Поступила я слёту. Заняла своё место. И первой привезла свою сумку в общежитие, ещё отходящее от летнего ремонта. Голые коридоры. Разводы побелки на окнах и запах краски. Железные кровати, щелястые табуретки и колченогий стол в комнате. Ни с кем не пришлось спорить за место у окна. И с тех пор, первое, что я видела, просыпаясь за утрам, и садясь в постели – автовокзал, от которого каждый час отходили автобусы домой. В город, в который мне нельзя было вернуться.
Я экономила каждый рубль.

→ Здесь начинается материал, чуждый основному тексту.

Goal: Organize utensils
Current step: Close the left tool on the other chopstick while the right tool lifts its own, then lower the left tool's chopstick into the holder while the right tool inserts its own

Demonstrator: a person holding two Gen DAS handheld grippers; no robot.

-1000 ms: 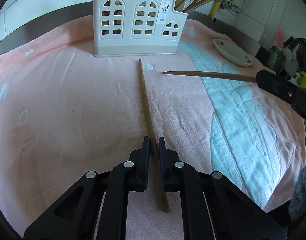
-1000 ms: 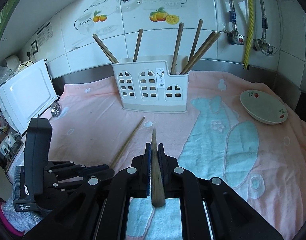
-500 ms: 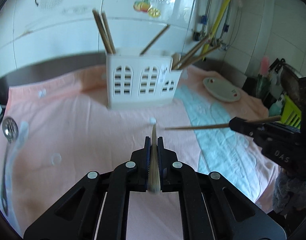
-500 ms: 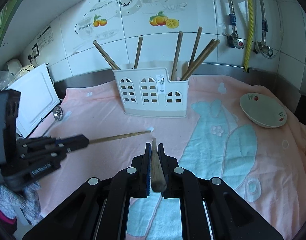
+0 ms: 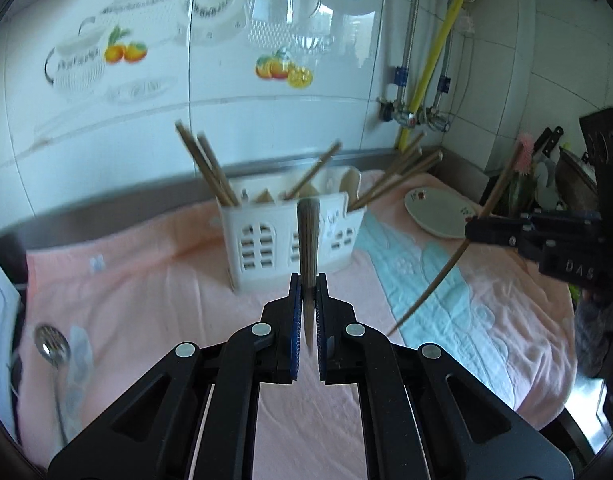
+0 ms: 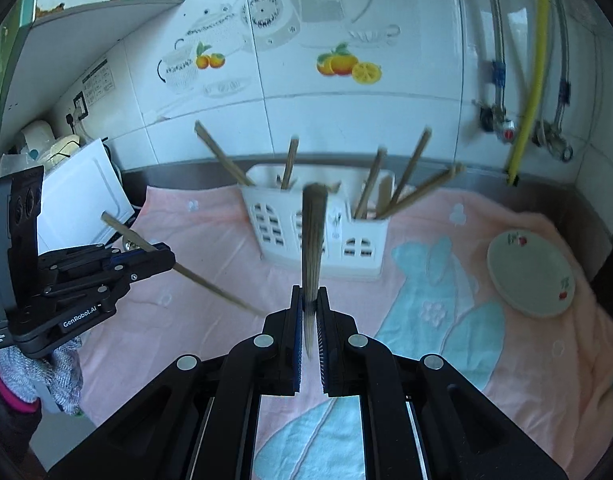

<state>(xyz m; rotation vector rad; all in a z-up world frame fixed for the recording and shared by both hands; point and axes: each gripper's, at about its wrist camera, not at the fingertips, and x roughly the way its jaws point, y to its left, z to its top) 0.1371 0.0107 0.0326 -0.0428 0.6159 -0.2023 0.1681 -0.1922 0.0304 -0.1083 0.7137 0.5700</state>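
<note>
**Operator:** Now, what are your two tongs carrying?

**Guide:** Your left gripper is clamped on one wooden chopstick, which rises steeply from between the pads. Your right gripper is clamped on a second chopstick the same way. Both are held clear above the pink towel.

**Operator:** Where is the container?

**Guide:** Straight ahead of both tongs, beyond the held sticks, stands the white utensil holder with arched cut-outs. It sits upright on the towel near the steel rear ledge. Several chopsticks already lean in it: one pair slants out toward your left, one stands near the middle, and a cluster fans out toward your right. Which inner compartment each one occupies cannot be told.

**Operator:** What else holds anything?

**Guide:** Right of your right gripper, near the towel's edge, lies a shallow white dish with nothing visible in it.

**Operator:** And room to move?

**Guide:** You have open towel between the tongs and the holder. Left of your left gripper, a slotted metal spoon lies near the towel's left edge. A white board leans beyond that edge.
</note>
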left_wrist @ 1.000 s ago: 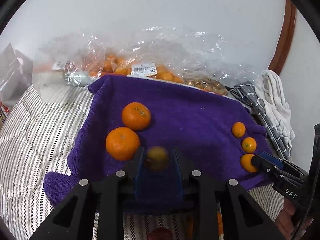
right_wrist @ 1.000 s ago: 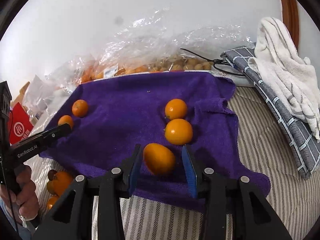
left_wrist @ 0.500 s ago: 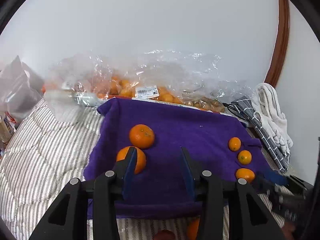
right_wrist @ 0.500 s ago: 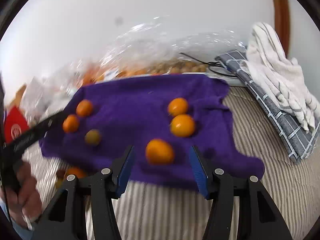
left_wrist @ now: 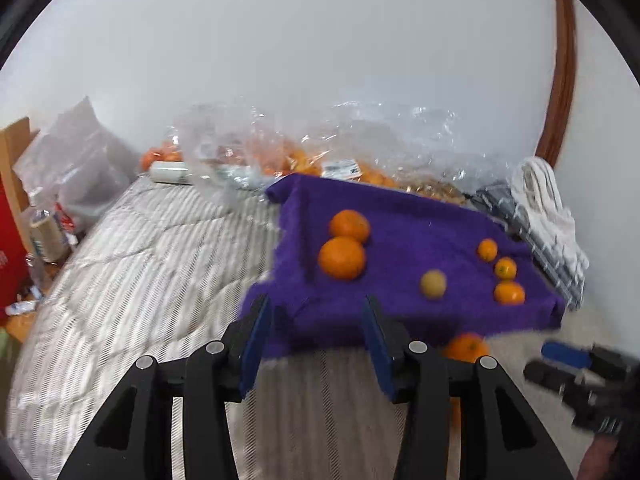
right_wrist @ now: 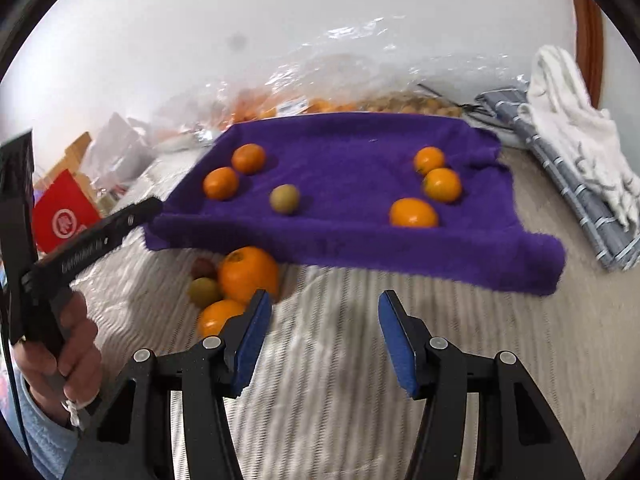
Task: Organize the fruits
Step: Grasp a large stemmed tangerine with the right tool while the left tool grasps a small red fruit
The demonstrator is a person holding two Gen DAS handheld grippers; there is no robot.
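On the purple towel (right_wrist: 360, 216) lie five oranges (right_wrist: 413, 213) and one greenish fruit (right_wrist: 284, 198). Off its edge at seven o'clock sit two oranges (right_wrist: 248, 273), one greenish fruit (right_wrist: 205, 291), one reddish (right_wrist: 203, 268).

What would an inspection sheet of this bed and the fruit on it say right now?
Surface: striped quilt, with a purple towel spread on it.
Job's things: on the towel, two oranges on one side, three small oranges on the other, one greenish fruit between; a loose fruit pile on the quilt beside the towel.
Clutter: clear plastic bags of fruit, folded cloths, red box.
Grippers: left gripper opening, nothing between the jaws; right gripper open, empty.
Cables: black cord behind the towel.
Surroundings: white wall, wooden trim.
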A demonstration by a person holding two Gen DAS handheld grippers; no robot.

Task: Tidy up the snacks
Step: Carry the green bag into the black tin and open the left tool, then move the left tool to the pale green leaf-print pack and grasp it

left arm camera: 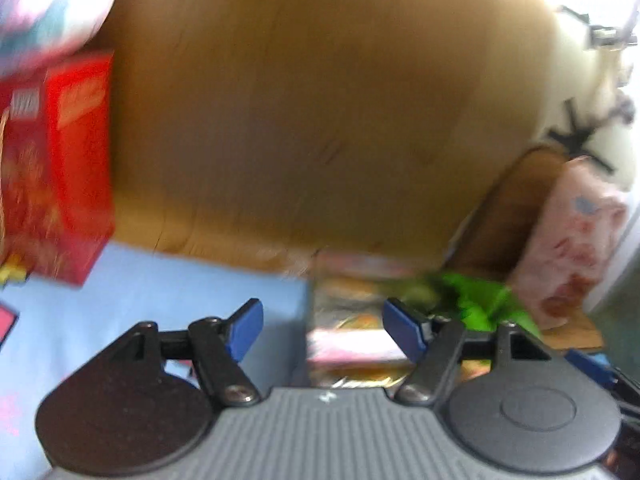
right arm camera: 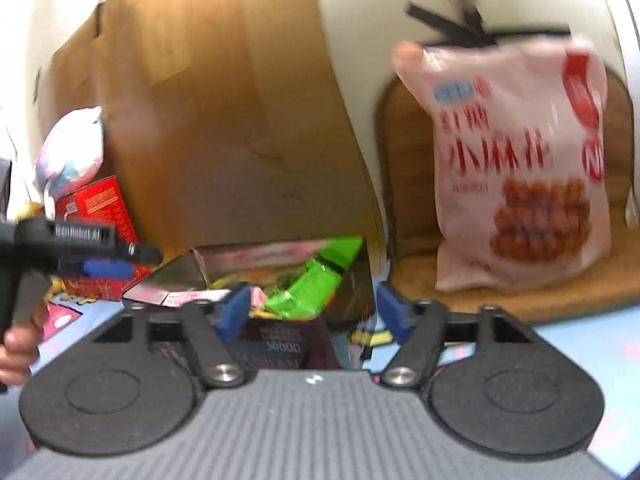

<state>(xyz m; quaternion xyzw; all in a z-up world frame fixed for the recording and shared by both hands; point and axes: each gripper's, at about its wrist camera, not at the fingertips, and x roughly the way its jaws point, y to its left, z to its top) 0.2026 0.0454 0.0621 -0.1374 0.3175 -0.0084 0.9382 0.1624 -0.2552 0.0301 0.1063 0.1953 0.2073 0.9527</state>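
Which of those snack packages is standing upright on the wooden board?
The big pink bag printed with red characters and brown snacks. It stands on the wooden board, while the green packet lies in the shiny open box.

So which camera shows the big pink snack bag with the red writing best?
The right wrist view. There the pink snack bag stands upright on a wooden board, filling much of the right side, its red writing and pictured snacks facing the camera. The left wrist view shows the same bag only small, blurred and at the right edge, its writing unreadable.
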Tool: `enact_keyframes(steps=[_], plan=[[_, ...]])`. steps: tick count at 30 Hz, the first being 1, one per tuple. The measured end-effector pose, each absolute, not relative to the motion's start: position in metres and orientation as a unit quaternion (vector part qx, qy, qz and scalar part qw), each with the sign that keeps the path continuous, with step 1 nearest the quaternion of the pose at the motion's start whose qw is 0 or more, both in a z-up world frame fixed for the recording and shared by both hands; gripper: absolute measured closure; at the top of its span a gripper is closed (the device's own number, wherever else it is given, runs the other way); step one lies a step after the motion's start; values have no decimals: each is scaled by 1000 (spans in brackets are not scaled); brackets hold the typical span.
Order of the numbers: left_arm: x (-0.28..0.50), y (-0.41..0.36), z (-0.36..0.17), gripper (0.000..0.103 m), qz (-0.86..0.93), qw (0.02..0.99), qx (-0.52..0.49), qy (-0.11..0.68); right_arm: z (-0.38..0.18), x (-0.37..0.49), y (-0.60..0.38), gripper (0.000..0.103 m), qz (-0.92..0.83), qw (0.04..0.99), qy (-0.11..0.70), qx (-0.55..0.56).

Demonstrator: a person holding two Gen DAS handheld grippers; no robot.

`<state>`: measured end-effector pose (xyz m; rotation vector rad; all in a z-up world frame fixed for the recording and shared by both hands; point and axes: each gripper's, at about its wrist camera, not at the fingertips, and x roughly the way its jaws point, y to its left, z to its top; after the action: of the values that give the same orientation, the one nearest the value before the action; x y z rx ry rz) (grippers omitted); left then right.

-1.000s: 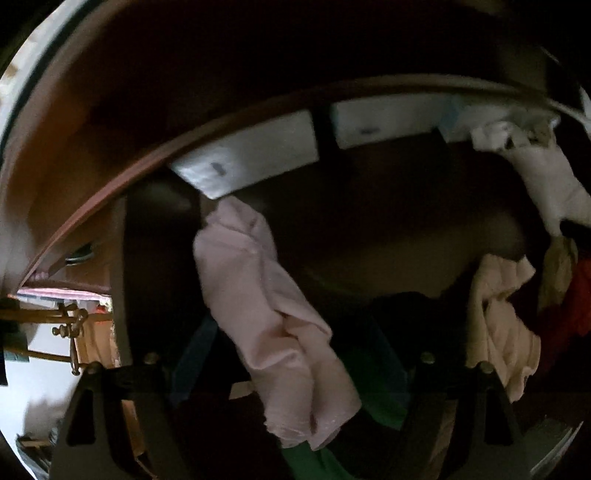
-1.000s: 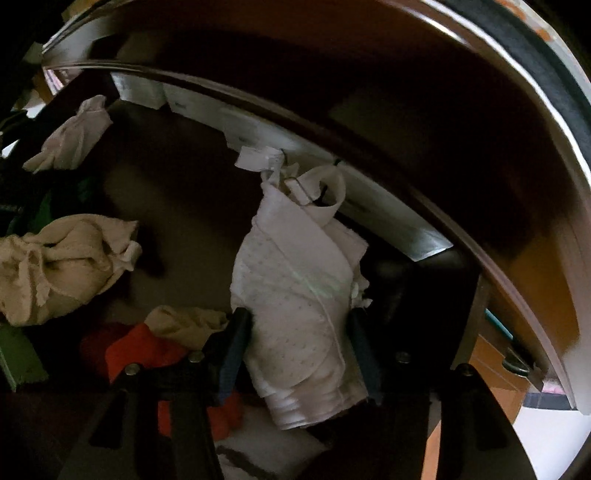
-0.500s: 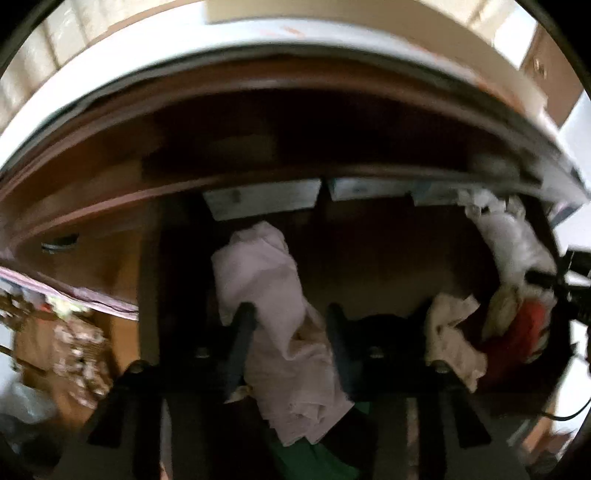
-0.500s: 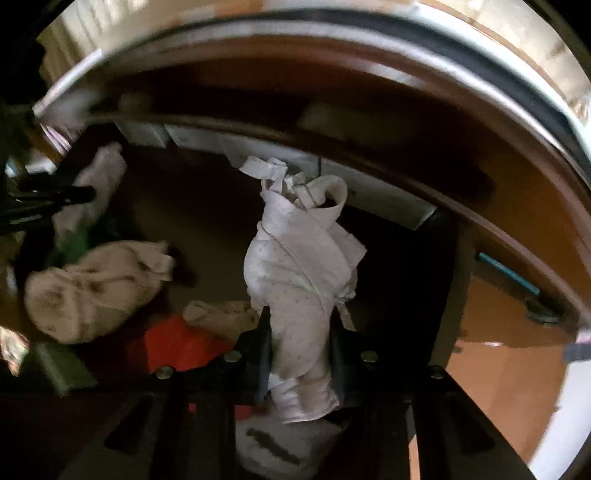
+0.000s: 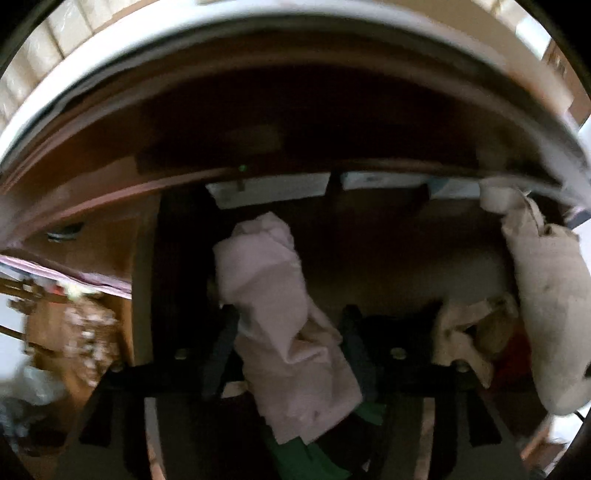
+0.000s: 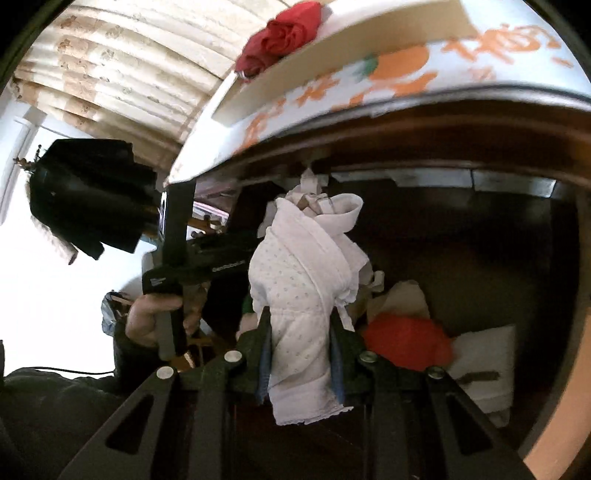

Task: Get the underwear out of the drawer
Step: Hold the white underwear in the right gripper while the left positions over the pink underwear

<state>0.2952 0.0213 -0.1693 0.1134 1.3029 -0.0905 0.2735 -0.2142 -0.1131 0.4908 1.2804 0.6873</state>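
Observation:
A rolled pale pink underwear (image 5: 273,295) lies between the fingers of my left gripper (image 5: 288,321) inside the dark wooden drawer (image 5: 147,295). Those jaws are opening and stand loosely on either side of the roll. My right gripper (image 6: 299,325) is shut on a white dotted underwear (image 6: 299,273), held up above the drawer's contents. That white piece hangs at the right edge of the left wrist view (image 5: 546,295). The left gripper (image 6: 195,266) and the hand (image 6: 155,317) holding it show in the right wrist view.
Several cloths remain in the drawer: a red one (image 6: 406,339), a cream one (image 5: 465,332), a green one (image 5: 314,454) and a white folded one (image 6: 487,350). Above is the dresser top with an orange-patterned cover (image 6: 369,85); a red cloth (image 6: 284,33) lies on it.
The right gripper closed on the white underwear and lifted it, tilting upward. The left gripper closed narrowly on the pink roll, then its jaws widened again.

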Motion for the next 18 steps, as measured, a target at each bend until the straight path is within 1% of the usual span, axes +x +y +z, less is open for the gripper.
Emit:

Родителям помогать мне было – не с чего. Девчонки, вернувшись после выходных, везли с собой копчёное сало, банки с маринованными огурцами, жареные котлеты: вдохнёшь запах – и желудок стонет. Всё это честно делилось на троих – нас трое жило в комнате, но я же должна была вносить свою лепту?
Со стипендии мы сбрасывались понемногу на еду, которая у студентов в ходу – на макароны, чай, кофе… Я брала сумку и шла в магазины, не ленилась и поехать далеко, через весь город – на рынок. Чаще других и готовила. Научившись в многодетной семье варить суп буквально из топора, я на нашей полулегальной плитке, которую, уходя на занятия, мы прятали под кроватью, умудрялась сварганить и первое, и второе. Девчонки постепенно перестали шляться по кафе и пельменным – дорого, и у тебя, Даша, вкуснее.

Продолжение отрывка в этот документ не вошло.